Tough times on Wall Street are reaching all the way to the highest levels of the most storied former investment bank—Goldman Sachs—as partners there are being forced to borrow money to cover margin calls, according to sources within the firm.
Several Goldman Sachs partners have leveraged their Goldman Sachs stock to buy alternative investments such as hedge funds & private equity, and they have done so through their Goldman Sachs brokerage accounts.
But Goldman stock has declined in value by more than 50 percent since last spring, meaning that Goldman Sachs is in the awkward position of making margin calls on its own partners, who can't meet those calls because their alternative investments are underwater and they don't have enough cash on hand.
Now those partners are being forced to borrow money—millions of dollars—to meet Goldman Sachs' own margin calls.
Sources at Goldman told CNBC that the borrowing is not a widespread phenomenon.
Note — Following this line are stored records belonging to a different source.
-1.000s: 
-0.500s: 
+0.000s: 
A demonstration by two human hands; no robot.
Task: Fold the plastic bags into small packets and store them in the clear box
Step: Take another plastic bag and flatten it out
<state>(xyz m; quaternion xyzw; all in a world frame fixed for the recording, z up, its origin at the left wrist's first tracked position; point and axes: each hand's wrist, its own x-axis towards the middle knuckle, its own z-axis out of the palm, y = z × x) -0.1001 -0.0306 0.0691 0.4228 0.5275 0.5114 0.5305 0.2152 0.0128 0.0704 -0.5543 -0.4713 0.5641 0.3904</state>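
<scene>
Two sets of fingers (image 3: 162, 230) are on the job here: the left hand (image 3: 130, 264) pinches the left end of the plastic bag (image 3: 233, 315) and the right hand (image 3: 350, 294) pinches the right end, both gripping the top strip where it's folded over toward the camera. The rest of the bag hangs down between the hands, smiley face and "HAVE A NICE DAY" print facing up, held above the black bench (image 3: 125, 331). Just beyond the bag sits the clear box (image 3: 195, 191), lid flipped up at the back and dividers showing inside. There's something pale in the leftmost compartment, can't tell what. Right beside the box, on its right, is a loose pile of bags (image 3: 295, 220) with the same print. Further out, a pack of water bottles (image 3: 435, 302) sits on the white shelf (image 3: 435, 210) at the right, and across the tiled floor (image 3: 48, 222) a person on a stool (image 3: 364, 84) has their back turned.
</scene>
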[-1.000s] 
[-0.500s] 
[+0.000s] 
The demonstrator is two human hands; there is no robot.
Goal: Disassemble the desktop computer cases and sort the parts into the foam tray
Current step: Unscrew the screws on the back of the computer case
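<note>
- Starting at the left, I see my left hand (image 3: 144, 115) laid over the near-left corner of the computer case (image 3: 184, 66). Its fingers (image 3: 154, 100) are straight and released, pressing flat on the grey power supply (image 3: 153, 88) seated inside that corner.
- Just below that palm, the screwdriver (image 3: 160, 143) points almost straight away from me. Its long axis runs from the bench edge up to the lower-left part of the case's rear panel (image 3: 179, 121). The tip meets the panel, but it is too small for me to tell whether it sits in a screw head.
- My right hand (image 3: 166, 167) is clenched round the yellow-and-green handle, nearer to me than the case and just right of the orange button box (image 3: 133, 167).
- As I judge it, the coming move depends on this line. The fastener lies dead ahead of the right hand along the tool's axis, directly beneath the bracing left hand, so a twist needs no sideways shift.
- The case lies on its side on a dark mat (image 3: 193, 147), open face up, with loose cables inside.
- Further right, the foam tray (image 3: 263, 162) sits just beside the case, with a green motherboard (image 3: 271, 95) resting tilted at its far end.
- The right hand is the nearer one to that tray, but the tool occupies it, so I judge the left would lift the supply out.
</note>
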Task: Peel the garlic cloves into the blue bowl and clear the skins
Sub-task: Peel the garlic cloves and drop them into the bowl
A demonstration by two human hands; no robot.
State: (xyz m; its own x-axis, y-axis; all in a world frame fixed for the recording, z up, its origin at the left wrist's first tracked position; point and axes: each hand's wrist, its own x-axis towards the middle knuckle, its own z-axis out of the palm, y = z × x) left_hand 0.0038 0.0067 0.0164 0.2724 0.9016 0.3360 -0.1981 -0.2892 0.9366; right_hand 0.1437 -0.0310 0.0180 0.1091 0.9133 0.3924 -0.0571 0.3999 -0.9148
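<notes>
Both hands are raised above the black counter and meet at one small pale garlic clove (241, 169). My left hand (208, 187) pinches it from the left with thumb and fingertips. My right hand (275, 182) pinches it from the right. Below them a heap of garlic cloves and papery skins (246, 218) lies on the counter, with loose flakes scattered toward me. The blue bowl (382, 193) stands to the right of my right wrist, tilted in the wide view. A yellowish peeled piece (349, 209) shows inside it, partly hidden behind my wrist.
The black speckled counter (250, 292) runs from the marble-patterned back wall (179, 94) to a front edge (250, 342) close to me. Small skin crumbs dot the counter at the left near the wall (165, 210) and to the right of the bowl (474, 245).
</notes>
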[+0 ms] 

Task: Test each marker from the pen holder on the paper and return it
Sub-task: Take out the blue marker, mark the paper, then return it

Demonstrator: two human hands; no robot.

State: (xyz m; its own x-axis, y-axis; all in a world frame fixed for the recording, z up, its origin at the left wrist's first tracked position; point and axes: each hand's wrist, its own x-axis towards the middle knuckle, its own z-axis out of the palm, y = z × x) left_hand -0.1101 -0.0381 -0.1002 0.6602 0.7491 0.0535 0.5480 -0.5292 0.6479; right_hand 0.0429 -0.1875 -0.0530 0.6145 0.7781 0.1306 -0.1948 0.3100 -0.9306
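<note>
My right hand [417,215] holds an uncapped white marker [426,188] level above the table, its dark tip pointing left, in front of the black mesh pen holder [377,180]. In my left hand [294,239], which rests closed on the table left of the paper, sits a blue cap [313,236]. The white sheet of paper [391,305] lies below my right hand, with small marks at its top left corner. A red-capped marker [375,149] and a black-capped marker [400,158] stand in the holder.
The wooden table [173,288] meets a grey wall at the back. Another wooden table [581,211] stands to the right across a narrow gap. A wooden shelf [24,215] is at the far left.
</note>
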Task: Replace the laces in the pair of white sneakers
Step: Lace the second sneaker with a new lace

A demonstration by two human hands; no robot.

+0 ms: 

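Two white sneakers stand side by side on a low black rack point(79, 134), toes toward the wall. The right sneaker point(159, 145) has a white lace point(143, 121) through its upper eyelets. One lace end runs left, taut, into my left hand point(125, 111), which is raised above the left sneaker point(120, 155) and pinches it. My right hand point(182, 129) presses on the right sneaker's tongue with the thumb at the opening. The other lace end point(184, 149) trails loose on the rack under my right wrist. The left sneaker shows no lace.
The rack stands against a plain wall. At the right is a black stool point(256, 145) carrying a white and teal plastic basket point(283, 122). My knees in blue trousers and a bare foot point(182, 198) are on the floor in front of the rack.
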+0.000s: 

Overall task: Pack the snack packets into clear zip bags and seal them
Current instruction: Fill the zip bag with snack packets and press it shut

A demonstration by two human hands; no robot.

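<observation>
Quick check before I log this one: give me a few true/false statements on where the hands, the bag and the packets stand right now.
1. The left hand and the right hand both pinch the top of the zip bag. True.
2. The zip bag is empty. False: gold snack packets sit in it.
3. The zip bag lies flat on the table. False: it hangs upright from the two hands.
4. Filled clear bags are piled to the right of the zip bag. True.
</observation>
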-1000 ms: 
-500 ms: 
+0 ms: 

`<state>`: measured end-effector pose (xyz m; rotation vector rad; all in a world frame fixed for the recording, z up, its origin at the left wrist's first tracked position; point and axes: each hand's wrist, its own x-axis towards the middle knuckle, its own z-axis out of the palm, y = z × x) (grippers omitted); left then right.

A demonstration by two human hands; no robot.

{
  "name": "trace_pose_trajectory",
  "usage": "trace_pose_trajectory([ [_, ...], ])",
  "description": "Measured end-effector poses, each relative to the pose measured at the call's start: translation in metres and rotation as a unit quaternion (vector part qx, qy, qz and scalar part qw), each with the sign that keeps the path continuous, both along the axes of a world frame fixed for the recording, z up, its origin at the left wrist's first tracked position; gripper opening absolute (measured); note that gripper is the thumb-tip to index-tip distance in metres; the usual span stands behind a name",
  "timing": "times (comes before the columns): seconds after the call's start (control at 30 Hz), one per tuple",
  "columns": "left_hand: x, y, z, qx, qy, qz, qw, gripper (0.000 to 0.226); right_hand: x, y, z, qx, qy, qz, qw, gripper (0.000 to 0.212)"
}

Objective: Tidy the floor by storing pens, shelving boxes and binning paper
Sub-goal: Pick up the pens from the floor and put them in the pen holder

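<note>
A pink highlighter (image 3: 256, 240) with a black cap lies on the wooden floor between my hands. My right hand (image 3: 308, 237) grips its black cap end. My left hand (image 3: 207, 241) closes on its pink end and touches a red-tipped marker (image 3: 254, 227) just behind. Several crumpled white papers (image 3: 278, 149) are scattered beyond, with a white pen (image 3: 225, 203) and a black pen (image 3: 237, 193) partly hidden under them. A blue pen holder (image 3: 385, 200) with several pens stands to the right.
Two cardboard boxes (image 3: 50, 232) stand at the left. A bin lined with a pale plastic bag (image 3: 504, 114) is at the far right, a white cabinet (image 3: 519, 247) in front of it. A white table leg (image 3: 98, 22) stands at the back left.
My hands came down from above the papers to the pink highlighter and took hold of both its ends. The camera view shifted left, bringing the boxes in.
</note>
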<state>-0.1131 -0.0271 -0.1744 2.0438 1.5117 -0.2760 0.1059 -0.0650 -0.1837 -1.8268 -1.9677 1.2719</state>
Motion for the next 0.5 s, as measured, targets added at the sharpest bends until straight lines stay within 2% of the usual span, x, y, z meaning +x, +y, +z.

It affects a "few" partners, sources say. But it is significant enough that the firm is arranging for its own financial advising firm to help facilitate borrowing for partners that need the money.
Buying stock on margin—basically on credit—is inherently risky. When markets turn down and stock values fall, the people who offer that credit call their clients, needing more cash to make up the lost value. These "margin calls" are a classic sign of bad times in the market all the way back to the depression, and now they're back, big time.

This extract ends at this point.